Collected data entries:

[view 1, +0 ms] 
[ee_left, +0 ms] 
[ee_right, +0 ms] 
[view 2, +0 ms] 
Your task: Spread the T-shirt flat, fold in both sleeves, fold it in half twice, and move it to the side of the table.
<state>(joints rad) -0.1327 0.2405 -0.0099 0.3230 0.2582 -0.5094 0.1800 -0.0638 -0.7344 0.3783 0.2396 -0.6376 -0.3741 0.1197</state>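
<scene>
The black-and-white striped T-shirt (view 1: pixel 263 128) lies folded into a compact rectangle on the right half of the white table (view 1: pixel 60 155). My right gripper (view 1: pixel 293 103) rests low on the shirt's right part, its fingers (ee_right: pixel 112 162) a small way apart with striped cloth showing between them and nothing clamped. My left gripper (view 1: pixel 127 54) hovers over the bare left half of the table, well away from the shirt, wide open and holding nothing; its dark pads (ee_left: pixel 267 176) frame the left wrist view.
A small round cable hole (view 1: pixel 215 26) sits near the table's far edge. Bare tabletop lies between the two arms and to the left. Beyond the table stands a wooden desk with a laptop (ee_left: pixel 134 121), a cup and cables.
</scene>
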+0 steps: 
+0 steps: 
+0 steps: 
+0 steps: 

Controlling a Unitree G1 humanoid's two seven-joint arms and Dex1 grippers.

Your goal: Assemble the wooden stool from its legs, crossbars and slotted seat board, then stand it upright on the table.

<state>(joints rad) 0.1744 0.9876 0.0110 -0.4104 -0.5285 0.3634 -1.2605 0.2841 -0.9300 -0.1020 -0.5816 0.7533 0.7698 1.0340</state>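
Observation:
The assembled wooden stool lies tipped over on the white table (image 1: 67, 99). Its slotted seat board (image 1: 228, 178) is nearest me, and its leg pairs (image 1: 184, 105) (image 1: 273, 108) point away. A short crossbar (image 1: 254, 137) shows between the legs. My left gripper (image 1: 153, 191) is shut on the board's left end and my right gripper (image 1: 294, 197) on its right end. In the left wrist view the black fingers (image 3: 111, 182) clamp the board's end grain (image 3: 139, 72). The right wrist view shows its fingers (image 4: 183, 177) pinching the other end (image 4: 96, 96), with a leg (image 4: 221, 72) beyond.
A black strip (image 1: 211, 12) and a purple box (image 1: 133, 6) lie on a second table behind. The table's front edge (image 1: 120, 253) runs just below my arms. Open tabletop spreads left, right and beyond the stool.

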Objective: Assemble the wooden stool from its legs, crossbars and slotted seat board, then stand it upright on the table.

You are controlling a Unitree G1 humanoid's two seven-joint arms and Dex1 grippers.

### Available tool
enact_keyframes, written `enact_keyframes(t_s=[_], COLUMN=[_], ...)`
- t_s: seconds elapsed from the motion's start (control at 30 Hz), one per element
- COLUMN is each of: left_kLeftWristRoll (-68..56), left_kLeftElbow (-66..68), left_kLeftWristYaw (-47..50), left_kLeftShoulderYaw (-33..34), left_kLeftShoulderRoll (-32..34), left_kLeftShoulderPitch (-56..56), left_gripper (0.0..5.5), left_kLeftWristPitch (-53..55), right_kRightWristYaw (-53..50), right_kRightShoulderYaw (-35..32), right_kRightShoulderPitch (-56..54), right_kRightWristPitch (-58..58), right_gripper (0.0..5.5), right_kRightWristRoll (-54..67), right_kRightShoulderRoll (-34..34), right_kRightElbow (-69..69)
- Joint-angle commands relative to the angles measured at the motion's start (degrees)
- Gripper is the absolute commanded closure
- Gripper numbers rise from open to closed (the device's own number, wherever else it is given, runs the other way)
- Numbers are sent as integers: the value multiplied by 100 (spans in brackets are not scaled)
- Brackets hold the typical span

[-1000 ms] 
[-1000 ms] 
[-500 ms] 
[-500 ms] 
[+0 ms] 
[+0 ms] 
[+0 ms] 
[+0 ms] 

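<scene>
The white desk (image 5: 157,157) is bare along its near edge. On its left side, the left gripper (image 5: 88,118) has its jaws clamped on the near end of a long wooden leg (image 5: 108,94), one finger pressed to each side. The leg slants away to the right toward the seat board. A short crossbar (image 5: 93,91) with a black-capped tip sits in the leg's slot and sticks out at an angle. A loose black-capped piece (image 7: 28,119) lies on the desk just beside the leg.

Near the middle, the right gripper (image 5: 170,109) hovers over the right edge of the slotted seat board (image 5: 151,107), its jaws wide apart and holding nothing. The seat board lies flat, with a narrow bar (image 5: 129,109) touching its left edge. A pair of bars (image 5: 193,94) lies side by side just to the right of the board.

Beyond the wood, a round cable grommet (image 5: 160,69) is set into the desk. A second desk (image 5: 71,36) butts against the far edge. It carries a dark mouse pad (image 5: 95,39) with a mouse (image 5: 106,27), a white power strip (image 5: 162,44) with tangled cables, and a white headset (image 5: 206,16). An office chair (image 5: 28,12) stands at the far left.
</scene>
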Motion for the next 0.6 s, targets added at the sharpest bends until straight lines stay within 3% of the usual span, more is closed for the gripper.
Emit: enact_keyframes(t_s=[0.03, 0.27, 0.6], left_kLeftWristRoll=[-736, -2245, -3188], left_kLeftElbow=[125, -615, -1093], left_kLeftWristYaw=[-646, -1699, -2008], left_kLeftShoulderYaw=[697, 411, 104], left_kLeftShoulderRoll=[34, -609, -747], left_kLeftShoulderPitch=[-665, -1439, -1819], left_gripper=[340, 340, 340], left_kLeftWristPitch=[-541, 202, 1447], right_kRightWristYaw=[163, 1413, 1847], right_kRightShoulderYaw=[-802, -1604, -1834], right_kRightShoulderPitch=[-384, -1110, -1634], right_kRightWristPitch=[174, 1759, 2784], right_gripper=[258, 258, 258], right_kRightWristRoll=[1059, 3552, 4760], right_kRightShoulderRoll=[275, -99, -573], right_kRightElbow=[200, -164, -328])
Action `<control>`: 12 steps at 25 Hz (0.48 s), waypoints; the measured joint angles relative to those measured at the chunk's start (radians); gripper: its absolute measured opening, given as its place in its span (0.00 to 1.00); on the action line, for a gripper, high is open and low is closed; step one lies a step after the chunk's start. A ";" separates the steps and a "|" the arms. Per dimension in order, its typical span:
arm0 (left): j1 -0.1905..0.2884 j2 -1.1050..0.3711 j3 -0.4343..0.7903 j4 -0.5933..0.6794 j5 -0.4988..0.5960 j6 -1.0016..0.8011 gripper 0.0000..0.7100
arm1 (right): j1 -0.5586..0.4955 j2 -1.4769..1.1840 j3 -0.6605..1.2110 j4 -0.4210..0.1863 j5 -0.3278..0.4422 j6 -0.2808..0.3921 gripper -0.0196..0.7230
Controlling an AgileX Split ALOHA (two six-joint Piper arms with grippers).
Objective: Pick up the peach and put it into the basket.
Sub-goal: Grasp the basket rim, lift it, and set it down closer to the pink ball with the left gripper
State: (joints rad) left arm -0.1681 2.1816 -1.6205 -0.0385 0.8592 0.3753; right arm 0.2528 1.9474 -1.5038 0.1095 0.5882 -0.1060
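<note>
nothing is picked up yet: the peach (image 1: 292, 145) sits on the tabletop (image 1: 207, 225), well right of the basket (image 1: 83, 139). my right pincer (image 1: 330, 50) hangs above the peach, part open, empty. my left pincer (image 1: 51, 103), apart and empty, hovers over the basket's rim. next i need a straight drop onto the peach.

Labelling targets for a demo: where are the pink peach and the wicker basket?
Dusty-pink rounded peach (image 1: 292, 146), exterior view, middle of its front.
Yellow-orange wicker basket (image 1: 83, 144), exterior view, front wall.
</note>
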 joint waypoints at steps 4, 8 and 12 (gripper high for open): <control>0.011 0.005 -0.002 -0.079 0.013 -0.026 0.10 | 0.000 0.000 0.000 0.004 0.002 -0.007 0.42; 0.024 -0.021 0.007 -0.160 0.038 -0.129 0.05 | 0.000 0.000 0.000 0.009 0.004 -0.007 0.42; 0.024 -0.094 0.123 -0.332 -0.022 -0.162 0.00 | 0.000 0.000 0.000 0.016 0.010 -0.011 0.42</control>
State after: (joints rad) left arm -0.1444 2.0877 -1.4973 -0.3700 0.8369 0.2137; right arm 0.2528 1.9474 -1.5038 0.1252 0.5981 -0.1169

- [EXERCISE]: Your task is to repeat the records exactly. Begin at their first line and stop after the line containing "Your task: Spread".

- [EXPECTED OUTPUT]:
[view 1, +0 ms] 
[ee_left, +0 ms] 
[ee_right, +0 ms] 
[view 2, +0 ms] 
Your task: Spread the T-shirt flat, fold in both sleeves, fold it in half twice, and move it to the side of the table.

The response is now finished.